The problem: Repeat precisely the span of lines below that opens with the line containing "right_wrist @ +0" and closes with the line containing "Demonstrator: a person", both included.

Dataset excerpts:
====

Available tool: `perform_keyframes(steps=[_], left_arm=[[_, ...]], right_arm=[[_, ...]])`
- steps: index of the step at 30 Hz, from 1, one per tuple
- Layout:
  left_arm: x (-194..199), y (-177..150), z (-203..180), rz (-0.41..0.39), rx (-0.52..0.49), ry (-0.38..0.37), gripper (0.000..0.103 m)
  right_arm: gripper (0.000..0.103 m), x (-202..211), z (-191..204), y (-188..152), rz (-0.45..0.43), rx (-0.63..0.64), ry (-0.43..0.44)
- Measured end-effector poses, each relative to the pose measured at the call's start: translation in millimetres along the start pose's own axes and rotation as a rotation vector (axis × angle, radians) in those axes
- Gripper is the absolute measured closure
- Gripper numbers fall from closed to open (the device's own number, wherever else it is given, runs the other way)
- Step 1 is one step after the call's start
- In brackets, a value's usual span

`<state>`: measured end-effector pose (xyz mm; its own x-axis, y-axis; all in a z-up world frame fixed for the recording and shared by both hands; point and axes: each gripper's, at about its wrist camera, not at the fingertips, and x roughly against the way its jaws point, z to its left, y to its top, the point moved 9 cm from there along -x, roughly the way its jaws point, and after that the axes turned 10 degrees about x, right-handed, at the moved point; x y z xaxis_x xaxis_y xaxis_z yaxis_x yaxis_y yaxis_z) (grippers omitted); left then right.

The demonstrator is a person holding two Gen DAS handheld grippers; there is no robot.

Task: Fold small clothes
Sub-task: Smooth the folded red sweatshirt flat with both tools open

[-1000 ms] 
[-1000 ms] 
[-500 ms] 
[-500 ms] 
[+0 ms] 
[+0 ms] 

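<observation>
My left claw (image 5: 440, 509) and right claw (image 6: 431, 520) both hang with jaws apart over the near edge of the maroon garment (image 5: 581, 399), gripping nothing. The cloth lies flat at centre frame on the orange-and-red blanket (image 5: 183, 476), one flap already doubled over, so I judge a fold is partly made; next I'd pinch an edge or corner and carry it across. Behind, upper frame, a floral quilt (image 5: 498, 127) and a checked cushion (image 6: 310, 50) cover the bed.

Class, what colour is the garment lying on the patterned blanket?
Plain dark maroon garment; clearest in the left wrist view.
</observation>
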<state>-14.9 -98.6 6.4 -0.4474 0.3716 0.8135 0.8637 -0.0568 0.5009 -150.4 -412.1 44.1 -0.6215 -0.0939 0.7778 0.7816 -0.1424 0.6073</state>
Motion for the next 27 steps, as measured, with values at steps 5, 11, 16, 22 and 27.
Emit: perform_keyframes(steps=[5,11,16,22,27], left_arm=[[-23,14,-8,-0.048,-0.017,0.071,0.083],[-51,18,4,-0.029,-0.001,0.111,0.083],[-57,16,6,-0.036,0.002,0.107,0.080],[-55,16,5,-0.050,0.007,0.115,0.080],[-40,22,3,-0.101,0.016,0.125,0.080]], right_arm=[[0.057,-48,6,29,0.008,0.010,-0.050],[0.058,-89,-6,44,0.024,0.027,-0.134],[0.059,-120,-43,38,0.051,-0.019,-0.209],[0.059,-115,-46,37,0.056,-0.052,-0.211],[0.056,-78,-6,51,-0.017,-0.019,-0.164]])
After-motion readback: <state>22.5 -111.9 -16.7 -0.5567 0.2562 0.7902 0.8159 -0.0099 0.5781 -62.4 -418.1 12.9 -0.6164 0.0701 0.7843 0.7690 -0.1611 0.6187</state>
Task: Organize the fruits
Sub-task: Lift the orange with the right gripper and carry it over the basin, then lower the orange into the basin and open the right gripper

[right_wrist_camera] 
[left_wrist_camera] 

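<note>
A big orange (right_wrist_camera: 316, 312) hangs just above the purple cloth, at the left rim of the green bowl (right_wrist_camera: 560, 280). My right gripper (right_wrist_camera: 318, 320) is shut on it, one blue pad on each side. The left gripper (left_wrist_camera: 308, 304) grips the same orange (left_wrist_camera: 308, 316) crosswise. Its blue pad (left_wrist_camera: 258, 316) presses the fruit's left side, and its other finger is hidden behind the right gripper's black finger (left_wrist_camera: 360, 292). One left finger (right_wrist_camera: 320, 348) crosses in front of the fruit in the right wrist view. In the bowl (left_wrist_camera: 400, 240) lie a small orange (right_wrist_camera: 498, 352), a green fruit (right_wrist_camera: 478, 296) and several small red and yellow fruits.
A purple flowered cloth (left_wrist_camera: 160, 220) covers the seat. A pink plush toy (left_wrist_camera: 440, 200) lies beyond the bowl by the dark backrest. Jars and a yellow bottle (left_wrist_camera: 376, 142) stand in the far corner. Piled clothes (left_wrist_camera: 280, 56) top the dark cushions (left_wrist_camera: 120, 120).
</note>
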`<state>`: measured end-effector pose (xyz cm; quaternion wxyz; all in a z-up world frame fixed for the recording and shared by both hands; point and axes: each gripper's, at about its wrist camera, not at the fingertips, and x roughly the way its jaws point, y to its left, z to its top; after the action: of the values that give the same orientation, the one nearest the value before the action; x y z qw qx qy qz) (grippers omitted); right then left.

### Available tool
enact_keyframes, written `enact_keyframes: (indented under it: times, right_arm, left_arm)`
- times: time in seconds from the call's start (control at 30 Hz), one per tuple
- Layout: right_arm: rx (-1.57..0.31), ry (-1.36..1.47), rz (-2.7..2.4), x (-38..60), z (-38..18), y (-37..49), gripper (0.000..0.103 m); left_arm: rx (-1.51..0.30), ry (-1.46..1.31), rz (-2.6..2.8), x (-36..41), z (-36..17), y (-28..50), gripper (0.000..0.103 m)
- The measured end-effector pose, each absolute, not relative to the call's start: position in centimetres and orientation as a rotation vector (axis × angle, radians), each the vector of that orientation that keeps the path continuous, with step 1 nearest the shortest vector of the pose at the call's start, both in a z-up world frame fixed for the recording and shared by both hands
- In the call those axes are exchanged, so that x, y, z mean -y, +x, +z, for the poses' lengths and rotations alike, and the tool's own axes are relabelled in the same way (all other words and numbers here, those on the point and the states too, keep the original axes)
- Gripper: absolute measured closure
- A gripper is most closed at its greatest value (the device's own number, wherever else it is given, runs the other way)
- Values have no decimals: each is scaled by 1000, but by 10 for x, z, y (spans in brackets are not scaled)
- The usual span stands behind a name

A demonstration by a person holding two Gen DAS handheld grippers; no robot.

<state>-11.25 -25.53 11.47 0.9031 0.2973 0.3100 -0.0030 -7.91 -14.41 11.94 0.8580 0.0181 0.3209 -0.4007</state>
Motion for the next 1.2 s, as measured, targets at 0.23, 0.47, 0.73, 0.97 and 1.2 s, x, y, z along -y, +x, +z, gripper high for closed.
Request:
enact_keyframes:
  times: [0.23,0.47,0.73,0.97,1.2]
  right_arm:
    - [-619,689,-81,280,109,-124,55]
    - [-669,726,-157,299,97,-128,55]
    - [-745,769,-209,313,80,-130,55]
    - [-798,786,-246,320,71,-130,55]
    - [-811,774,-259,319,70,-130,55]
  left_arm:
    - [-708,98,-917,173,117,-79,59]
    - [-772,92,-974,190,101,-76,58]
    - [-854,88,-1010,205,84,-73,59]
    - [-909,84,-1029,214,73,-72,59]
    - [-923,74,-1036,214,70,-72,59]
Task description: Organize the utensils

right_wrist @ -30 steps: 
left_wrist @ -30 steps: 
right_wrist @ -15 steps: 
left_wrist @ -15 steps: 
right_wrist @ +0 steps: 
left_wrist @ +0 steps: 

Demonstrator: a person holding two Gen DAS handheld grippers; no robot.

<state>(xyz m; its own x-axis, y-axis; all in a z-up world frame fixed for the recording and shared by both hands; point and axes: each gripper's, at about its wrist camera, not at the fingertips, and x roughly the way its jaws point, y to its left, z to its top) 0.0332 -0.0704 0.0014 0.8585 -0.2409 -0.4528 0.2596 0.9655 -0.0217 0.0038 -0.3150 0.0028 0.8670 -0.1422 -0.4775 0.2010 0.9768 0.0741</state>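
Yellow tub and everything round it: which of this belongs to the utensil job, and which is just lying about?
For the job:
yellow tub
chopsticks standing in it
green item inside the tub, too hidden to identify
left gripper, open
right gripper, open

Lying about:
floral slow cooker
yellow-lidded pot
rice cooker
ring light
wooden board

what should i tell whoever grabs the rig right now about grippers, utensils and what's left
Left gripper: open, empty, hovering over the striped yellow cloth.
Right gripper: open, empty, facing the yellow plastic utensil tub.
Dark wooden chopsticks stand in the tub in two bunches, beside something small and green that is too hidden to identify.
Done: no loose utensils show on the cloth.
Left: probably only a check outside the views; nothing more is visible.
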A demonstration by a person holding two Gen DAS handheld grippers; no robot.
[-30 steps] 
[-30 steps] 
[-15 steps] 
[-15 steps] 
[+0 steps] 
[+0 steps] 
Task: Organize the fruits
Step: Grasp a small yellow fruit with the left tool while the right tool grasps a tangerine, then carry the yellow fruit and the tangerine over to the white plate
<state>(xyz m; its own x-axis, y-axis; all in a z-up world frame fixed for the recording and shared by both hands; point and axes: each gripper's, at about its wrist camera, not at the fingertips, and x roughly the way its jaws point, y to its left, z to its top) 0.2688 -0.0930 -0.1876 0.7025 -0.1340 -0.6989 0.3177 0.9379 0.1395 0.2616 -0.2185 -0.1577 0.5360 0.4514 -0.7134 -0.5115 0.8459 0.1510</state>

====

Output below:
right_wrist @ +0 steps: 
left_wrist @ +0 steps: 

Demonstrator: a person holding two Gen DAS handheld grippers; no robot.

The work is done, and the output is complete.